What if Employers Fail to Provide the Exchange Notice? No Statutory Penalties but Significant Exposure Remains

Article

September 16, 2013

Background.  Open enrollment for health coverage through the government run Exchanges begins October 1, 2013.  To make employees aware of this alternative coverage option, Health Care Reform amended the Fair Labor Standards Act (“FLSA”) to require employers covered by the FLSA to provide a notice (an “Exchange Notice”) to all their employees.  The law requires that employers provide this notice to employees by October 1, 2013.

In an FAQ issued recently, the DOL clarified that there is no fine or penalty under Health Care Reform for failing to provide the Exchange Notice.  However, such a failure will be a violation of federal law and is by no means risk-free.

Who Must Receive the Exchange Notice.  Under the FLSA, the Exchange Notice must be provided to all current employees (regardless of benefits eligible status or part-time/full-time status) by October 1, 2013.  Additionally, any employees hired on or after October 1, 2013, must receive the Exchange Notice at the time of hiring (for 2014, the notice may be provided within 14 days of an employee’s start date).  Employers are not required to provide a separate notice to non-employee dependents.

Method of Delivery.  Employers may distribute the Exchange Notice by any method that ensures receipt (e.g., first-class mail, hand delivery, or electronic delivery, as long as the Department of Labor’s electronic delivery requirements are satisfied).

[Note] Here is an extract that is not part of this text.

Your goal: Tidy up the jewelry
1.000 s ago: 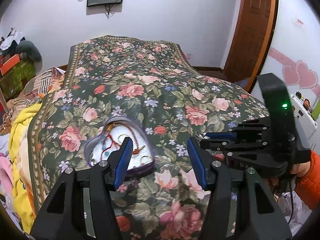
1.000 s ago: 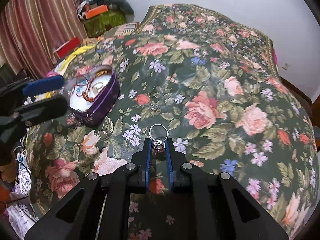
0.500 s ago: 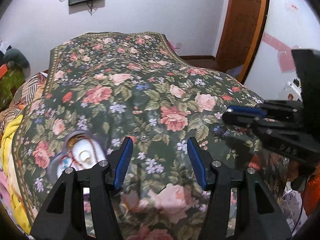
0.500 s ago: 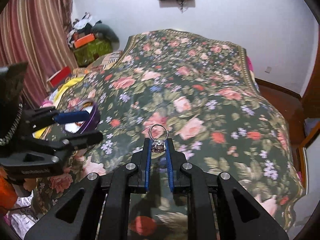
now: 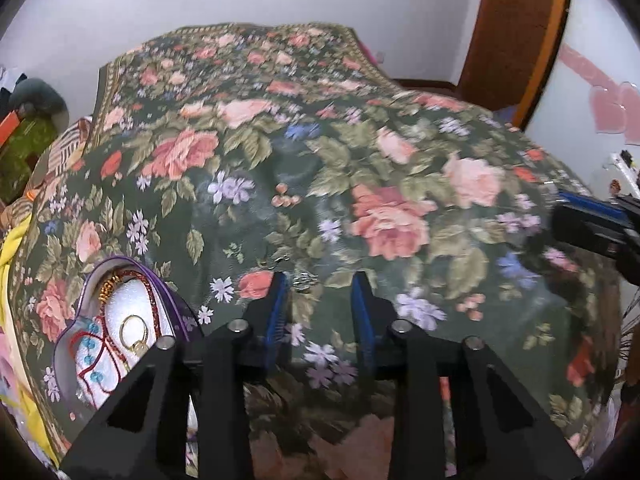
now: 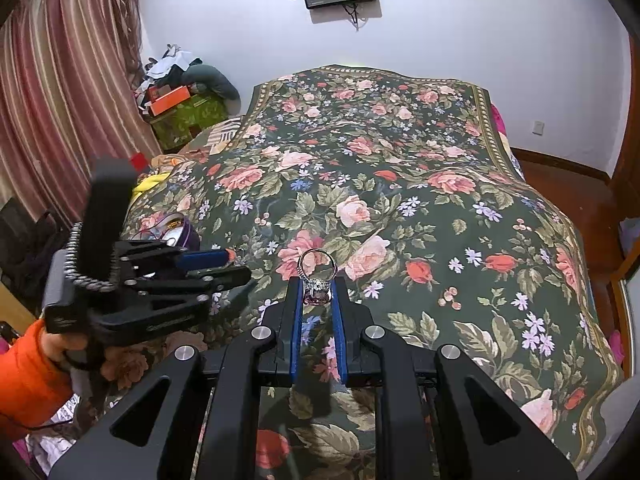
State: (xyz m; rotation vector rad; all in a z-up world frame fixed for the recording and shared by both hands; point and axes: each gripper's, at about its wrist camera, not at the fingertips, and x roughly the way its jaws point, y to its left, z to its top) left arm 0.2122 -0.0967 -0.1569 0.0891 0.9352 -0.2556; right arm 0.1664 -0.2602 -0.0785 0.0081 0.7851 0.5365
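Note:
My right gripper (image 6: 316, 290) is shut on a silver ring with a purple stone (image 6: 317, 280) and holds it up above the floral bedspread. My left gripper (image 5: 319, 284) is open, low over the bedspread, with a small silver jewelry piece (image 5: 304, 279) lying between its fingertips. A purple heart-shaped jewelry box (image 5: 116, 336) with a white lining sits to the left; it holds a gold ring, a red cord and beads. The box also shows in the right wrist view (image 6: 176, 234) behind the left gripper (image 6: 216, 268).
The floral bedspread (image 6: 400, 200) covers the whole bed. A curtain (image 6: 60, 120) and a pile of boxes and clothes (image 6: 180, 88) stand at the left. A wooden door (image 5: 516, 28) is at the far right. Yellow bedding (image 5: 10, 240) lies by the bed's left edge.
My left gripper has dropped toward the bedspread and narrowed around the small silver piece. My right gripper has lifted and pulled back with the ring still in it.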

Model Exchange Notice.  The DOL released two model notices—one for employers who do not offer a health plan, and one for employers who offer a health plan for some or all employees.  Employers may use the applicable model notice or a modified version so long as the following information is provided:

  • The Exchanges’ existence (including services provided and contact information);
  • Availability of premium tax credits; and
  • The effect that participation in the Exchanges will have on employer-sponsored coverage (e.g., loss of employer contributions).

Revised COBRA Notice.  The DOL’s temporary guidance also explains that the COBRA model election notice has been updated to inform qualified beneficiaries of the alternative coverage options available through the Exchanges.  Thus, it appears that employers must also update their COBRA notices to inform employees of the existence of the Exchanges.

Copies of the model Exchange Notice and the revised COBRA model election notice may be found on the DOL website at the following address
www.dol.gov/agencies/ebsa/laws-and-regulations/laws/cobra.

Next Steps.  To comply with the FLSA, employers must provide the Exchange Notice to employees by the October 1, 2013 deadline.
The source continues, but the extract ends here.